On this submit, we discover an end-to-end analytics workload for streaming protobuf knowledge, by showcasing easy methods to deal with these knowledge streams with Amazon Redshift Streaming Ingestion, deserializing and processing them utilizing AWS Lambda capabilities, in order that the incoming streams are instantly obtainable for querying and analytical processing on Amazon Redshift.
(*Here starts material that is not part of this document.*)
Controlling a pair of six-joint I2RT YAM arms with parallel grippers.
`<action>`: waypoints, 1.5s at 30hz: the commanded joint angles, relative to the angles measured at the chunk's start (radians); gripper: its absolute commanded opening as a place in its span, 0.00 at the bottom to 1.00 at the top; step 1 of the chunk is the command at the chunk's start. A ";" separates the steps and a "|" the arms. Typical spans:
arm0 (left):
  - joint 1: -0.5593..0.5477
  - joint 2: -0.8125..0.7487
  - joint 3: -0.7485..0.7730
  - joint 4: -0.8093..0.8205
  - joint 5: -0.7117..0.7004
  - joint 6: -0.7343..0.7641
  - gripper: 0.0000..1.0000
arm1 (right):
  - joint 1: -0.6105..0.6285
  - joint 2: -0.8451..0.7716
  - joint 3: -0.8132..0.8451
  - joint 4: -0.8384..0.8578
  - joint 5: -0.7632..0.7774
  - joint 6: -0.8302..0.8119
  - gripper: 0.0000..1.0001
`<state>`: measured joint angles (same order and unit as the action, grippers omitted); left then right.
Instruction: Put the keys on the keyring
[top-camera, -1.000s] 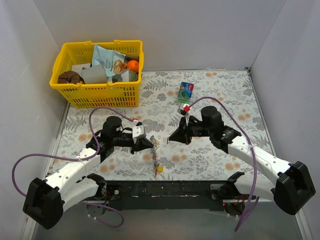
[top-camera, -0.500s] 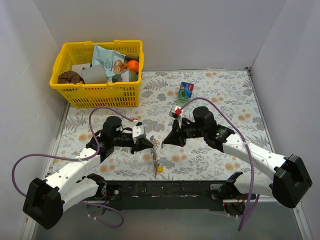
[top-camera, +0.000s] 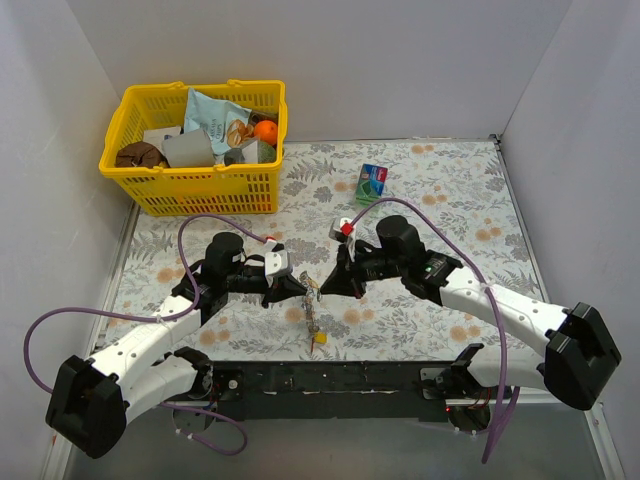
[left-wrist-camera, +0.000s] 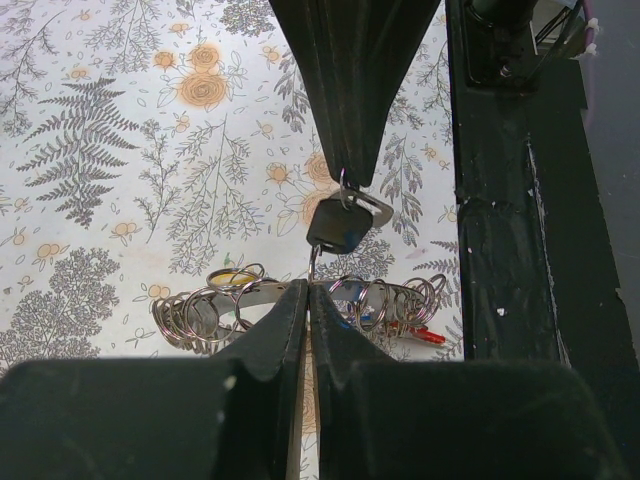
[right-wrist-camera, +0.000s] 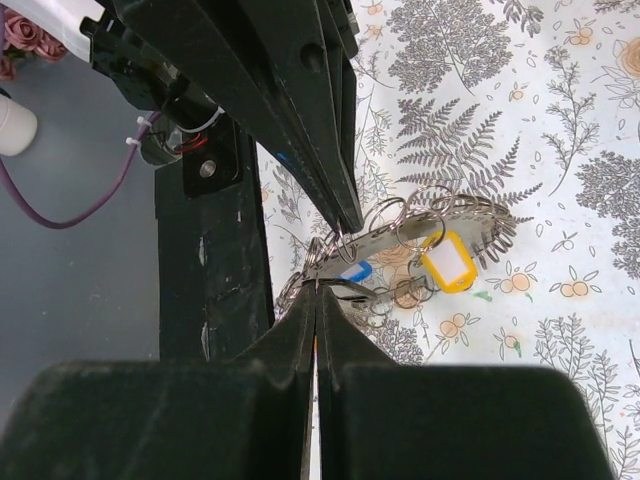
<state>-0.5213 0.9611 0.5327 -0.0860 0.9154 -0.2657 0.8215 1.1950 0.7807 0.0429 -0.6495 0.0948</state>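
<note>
1. Table (top-camera: 450, 200), floral cloth. It carries a yellow basket (top-camera: 200, 185) at the far left and a small green box (top-camera: 371, 184) at far centre. Both stand well apart from the work.

2. Left gripper (top-camera: 300, 288). Fingers pressed together, pinching the band of the keyring at its far end. Tip points toward the right arm.

3. Right gripper (top-camera: 326, 285). Fingers clamped tight on the small wire loop of one key. Tip points toward the left arm, nearly nose to nose with the left gripper.

4. Keyring (top-camera: 314, 315). Seen edge-on from above. Its long axis runs from the two gripper tips toward the near table edge, between the arm bases. Whether its near end rests on the cloth cannot be told.

5. Dark-headed key (left-wrist-camera: 335, 225). Hangs from the right gripper, just beside the left fingertips and just off the band, not yet threaded. The band lies crosswise to the right gripper's line of approach. Judgement: the loop must meet the band right beside the left pinch, and the right arm is the one placed to bring it.

6. Tagged keys. Already strung on the band: yellow (right-wrist-camera: 448, 262), blue (right-wrist-camera: 352, 272), red (left-wrist-camera: 425, 335).
</note>
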 joint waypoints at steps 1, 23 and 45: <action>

The answer supplies a stable basis for dealing with protobuf knowledge in Amazon Redshift. You’ll be able to additional improve the structure to assist schema evolution by incorporating AWS Glue Schema Registry. By integrating the AWS Glue Schema Registry, you can also make positive your Lambda perform makes use of the most recent schema model for deserialization, whilst your knowledge construction adjustments over time. Nonetheless, for the aim of this submit and to keep up simplicity, we deal with demonstrating easy methods to invoke Lambda from Amazon Redshift to transform protobuf messages to JSON format, which serves as a stable basis for dealing with binary knowledge in close to real-time analytics situations.
Answer overview
The next structure diagram describes the AWS companies and options wanted to arrange a totally useful protobuf streaming ingestion pipeline for close to real-time analytics.

The workflow consists of the next steps:
- An Amazon Elastic Compute Cloud (Amazon EC2) occasion producer generates occasions and forwards them to a message queue. The occasions are created and serialized utilizing protobuf.
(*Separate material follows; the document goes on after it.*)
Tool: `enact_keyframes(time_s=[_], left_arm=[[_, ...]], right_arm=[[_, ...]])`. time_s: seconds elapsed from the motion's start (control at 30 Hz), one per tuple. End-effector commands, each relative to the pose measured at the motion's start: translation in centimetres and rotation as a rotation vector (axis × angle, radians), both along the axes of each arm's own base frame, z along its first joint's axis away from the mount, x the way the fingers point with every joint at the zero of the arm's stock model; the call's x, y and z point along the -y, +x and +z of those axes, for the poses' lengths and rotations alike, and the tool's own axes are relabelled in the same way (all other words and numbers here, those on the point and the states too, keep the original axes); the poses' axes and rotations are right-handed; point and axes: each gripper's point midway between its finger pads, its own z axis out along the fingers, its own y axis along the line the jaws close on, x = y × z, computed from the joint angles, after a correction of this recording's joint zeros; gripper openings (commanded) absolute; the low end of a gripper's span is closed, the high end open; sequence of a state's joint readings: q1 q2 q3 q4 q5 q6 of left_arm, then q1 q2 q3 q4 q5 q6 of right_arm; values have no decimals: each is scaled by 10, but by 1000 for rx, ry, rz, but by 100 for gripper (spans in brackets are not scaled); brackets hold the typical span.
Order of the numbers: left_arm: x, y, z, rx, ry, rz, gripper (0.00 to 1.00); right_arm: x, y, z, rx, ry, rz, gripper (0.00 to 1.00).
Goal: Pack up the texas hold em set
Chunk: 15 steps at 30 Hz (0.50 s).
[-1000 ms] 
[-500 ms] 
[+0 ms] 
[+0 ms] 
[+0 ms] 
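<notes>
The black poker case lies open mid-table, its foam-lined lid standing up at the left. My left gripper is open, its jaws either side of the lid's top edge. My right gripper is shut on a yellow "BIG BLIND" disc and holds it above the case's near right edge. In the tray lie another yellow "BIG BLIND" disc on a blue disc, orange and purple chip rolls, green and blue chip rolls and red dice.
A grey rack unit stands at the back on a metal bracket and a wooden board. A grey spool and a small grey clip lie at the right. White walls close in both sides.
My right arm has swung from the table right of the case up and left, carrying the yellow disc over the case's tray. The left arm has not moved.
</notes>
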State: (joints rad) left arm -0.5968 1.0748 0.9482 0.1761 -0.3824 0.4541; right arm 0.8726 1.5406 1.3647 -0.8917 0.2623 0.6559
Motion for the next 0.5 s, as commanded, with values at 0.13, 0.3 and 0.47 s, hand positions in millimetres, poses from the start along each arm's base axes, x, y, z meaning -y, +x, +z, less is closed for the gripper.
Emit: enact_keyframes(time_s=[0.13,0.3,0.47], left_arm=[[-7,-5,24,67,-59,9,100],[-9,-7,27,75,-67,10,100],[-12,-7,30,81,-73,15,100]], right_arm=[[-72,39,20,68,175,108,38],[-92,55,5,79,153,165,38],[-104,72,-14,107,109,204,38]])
- A message queue utilizing Amazon Managed Streaming for Apache Kafka (Amazon MSK) or Amazon Kinesis accepts the protobuf messages despatched by the occasion producer. For this submit, we use Amazon MSK Serverless.
- A Redshift cluster (provisioned or serverless), wherein a materialized view with an exterior schema is configured, factors to the message queue. For this submit, we use Amazon Redshift Serverless.
- A Lambda protobuf deserialization perform is triggered by Amazon Redshift throughout ingestion and deserializes protobuf knowledge into JSON knowledge.
Schema
To showcase protobuf’s deserialization performance, we use a pattern protobuf schema that represents a monetary commerce transaction. This schema might be used throughout the AWS companies talked about on this submit.
// commerce.proto
syntax = "proto3";
message Commerce{
  int32 userId = 1;  Â
string userName = 2; Â Â
int32 quantity = 3; Â Â
int32 pair = 4; Â Â
int32 motion = 5;
  string TimeStamp = 6;
}
Amazon Redshift materialized view
To ensure that Amazon Redshift to ingest streaming knowledge from Amazon MSK or Kinesis, an applicable function must be assigned to Amazon Redshift and a materialized view must be correctly outlined. For detailed directions on easy methods to accomplish this, seek advice from Streaming ingestion to a materialized view or Simplify knowledge streaming ingestion for analytics utilizing Amazon MSK and Amazon Redshift.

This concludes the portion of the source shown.